The incentives and regulations driving the change are underpinned by an order in 2005 by then-Gov. Arnold Schwarzenegger that California slash greenhouse gas emissions by 80 percent from 1990 levels by 2050. In April, Gov. Jerry Brown added an interim target of a 40 percent emissions cut by 2030, also based on 1990 levels.
Last month, legislators wrote into law Mr. Brown’s goal of getting 50 percent of power from clean sources by 2030, although pressure from the oil industry forced the governor’s allies to drop a related piece of their climate package, a requirement to halve petroleum use.
Fong Wan, senior vice president for energy policy and procurement at Pacific Gas & Electric, said that while the utility supported the carbon-cutting goals, it wanted more freedom to decide how to reach them. Rather than mandating specific percentages of renewable power, he said, regulations should focus on the overriding goal of cutting emissions.
“We would like the flexibility to choose how to accomplish” those cuts, he said. “We are concerned with the unintended consequences or outcome if you have very specific goals, because you may end up with a suboptimal solution.”
Another utility priority has sparked a battle with the growing solar rooftop sector. Big providers like PG&E are losing revenue from customers who generate their own power, enjoying smaller monthly bills while still drawing on grid electricity at times.

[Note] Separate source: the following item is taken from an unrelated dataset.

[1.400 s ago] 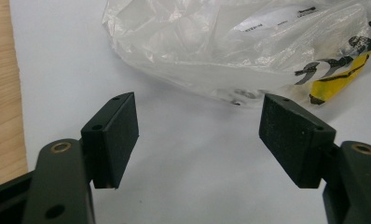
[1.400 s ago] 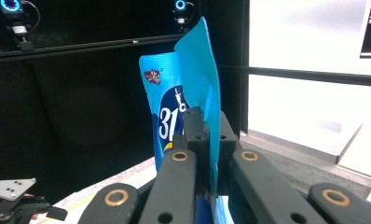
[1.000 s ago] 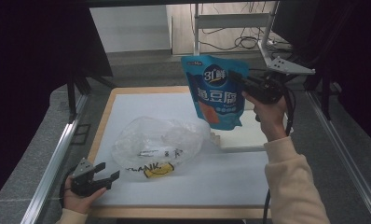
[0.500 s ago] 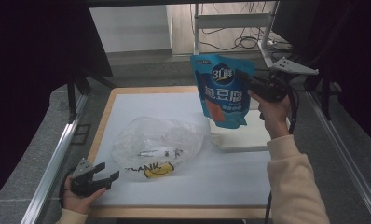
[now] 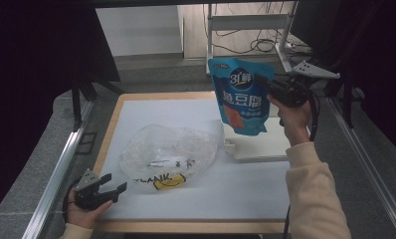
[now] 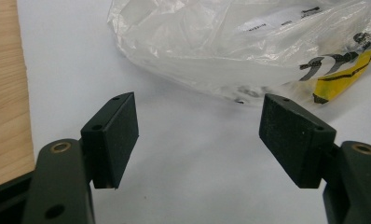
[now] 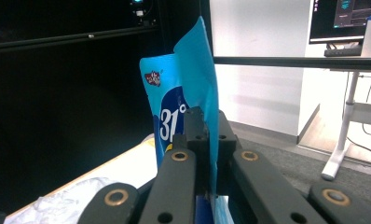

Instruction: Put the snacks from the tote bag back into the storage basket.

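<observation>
Moved since the earlier frames: right gripper (image 5: 265,84) and its blue pouch (image 5: 242,94), carried from above the mat's middle toward the table's far right corner; left gripper (image 5: 112,185) unchanged in place.

Right gripper: raised above the far right of the table, jaws clamped tight on the pouch's right edge near its top. In the right gripper view (image 7: 206,128) the pouch (image 7: 193,84) stands on edge between the jaws, rising above them.

Pouch: blue, white lettering, orange patch low on its face; hangs clear of the table, to the left of the gripper, its lower end above a pale flat board (image 5: 270,144).

Left gripper: at the near left corner of the white mat (image 5: 151,112), jaws spread wide with nothing between them. In the left gripper view (image 6: 200,135) bare mat lies between the pads.

Plastic bag (image 5: 168,154): clear, crumpled, black and yellow print; lies on the mat just beyond the left gripper, not touching it, well apart from the pouch.
</observation>
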Motion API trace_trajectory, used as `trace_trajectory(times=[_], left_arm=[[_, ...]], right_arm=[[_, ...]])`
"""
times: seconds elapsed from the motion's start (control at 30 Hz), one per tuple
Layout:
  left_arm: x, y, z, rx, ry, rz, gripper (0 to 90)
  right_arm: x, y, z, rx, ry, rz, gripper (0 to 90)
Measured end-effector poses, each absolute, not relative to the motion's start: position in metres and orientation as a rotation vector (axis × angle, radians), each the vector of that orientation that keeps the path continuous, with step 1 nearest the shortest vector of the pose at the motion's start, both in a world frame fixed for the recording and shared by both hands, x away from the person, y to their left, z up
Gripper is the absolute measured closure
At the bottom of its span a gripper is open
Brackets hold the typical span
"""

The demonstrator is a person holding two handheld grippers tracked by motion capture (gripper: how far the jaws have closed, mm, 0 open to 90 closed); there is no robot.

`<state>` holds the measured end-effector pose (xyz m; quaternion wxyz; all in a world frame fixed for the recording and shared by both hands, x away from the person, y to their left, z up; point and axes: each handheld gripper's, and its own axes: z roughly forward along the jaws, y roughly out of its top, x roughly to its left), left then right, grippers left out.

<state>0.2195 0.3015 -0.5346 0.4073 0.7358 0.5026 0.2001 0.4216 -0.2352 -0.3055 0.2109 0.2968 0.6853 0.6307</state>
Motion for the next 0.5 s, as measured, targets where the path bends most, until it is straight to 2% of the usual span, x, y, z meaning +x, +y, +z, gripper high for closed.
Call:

The utilities want those customers to pay a larger share of the cost of maintaining electricity lines and plants.
Regulators are considering revising rates to address that concern, angering rooftop panel companies who warn that a package of changes proposed by utilities would gut their industry and undermine California’s position as a climate leader.
Others predict the clean energy targets will harm the wider economy.
“Small businesses are worried about their own electric rates and large businesses are worried about whether they can produce and continue to grow in California,” said Loren Kaye, president of the California Foundation for Commerce and Education, a research group affiliated with the California Chamber of Commerce. “More and more industries that are even somewhat dependent on electricity are going to be lured elsewhere.”
The chamber, he said, would rather see a “cap and trade” approach that lets the market find the best way of cutting greenhouse gases. California has such an emissions trading system, but it currently has little impact on electricity, making a bigger difference in other areas, like the price of gasoline.
Officials say the renewables push has helped, not hurt, the economy.
“We have successfully delinked G.D.P. from carbon, and what that means is that we have had continued economic growth, we added 498,000 jobs, more jobs than any other state in the country in 2014, and at the same time we have greatly reduced carbon emissions,” Kevin de León, president pro tempore of the state senate, said in a phone interview. “That’s why the Chinese, the Mexicans, the European Union, the Indians are watching what happens” in California.
Chinese officials, working on their own enormous renewables program, have consulted with the state’s energy experts. California’s grid operator is helping Mexico set up its own independent grid-management body, Mr. Olsen said. And with every state required by President Obama’s Clean Power Plan to create a roadmap for cutting its carbon emissions, many are likely to look more closely at California’s efforts.
That impact, said Mr. Kammen of the University of California, Berkeley, will be critical if California’s work is to make a real difference in slowing the pace of climate change.
“The lessons from the Californias, the Denmarks, the Germanys have to really spread,” he said. “It doesn’t do us much good if a few places are really green, if the overall trajectory doesn’t change.”